## Problem description
Among the lines of the records, please find those that contain the word "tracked" and copy them.

## Records to use
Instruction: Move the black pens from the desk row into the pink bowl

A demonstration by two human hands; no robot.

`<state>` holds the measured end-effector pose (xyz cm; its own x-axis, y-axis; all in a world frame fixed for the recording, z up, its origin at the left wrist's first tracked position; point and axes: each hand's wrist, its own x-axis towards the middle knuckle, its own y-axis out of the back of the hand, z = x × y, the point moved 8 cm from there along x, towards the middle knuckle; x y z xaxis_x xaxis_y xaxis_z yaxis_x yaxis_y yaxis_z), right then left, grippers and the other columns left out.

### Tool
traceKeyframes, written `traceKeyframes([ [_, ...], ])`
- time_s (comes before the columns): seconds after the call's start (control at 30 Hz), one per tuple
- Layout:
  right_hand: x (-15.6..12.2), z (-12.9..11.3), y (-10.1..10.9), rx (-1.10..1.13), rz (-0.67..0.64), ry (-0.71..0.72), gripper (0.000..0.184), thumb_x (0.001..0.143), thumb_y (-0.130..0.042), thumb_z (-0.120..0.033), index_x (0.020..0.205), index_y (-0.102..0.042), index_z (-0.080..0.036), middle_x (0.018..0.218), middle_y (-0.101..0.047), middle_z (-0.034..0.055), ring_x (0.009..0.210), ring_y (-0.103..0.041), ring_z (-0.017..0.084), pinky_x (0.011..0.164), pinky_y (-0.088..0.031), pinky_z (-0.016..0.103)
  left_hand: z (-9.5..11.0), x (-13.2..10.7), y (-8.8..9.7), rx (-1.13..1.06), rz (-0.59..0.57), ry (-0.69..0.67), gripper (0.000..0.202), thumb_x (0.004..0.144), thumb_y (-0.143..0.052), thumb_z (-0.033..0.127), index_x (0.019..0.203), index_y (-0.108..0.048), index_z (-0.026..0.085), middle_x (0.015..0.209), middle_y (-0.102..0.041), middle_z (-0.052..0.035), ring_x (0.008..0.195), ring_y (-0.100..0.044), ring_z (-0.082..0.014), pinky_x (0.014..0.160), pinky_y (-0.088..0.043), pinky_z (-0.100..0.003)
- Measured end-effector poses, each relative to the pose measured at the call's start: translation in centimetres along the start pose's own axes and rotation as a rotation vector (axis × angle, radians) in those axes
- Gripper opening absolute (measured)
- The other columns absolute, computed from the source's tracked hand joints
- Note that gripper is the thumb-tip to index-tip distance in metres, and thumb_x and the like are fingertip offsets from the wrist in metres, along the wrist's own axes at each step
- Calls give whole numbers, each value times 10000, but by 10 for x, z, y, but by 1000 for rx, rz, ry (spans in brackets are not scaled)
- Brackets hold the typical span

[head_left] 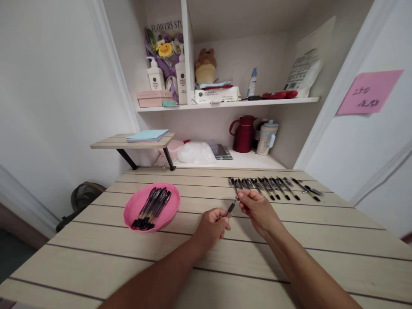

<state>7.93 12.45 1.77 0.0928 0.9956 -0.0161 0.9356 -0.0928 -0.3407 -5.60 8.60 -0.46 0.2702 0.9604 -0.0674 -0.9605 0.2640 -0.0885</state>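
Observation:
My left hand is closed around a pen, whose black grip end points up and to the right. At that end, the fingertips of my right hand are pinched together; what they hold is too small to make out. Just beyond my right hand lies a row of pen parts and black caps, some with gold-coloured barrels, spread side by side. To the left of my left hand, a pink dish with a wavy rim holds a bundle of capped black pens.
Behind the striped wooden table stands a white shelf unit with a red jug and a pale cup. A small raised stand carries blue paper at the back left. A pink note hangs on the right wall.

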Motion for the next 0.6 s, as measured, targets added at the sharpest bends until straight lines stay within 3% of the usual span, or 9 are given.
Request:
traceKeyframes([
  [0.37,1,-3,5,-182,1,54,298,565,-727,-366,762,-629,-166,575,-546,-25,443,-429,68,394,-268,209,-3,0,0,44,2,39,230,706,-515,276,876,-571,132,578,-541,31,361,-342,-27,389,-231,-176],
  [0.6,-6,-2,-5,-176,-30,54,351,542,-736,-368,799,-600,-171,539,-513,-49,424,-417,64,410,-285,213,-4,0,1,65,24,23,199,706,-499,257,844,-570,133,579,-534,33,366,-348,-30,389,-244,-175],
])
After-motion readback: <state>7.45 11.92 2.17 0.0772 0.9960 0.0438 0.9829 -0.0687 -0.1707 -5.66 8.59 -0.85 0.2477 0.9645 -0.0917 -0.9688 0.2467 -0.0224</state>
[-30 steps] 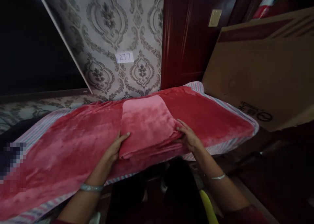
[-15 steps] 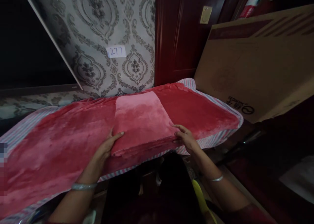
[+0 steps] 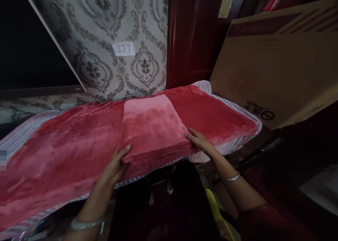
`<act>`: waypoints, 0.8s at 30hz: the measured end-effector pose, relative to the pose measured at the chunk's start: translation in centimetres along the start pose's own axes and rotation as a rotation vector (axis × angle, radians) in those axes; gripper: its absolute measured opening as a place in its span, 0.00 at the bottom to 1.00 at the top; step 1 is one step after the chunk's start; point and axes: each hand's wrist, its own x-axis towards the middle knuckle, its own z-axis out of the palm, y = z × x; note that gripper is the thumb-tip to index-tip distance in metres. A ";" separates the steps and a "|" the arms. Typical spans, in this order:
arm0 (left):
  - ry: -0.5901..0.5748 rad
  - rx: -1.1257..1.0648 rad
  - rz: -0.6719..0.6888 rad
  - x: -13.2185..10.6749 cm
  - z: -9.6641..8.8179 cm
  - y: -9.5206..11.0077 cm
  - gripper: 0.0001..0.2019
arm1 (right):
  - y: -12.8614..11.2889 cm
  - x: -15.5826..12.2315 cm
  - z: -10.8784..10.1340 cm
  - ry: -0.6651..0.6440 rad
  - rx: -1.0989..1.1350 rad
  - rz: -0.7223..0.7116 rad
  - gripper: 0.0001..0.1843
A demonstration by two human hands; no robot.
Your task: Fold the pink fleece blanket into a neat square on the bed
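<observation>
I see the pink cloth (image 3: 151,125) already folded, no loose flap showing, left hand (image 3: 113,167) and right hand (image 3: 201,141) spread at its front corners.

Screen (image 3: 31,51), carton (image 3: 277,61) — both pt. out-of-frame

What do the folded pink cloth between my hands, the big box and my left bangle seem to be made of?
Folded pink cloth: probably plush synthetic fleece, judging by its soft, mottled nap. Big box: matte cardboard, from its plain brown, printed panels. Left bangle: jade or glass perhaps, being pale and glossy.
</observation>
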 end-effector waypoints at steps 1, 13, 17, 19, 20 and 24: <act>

## Response box
`<state>` holds the measured end-effector pose (xyz cm; its own x-axis, y-axis; all in a world frame fixed for the recording, z up, its origin at the left wrist's first tracked position; point and axes: each hand's wrist, its own x-axis towards the middle knuckle, its own y-axis out of the back of the hand, z = x × y, the point moved 8 cm from there along x, towards the middle knuckle; x y z xaxis_x xaxis_y xaxis_z yaxis_x yaxis_y yaxis_z), right then left, grippers and the other columns left out.
- The other columns absolute, computed from the source's tracked hand joints

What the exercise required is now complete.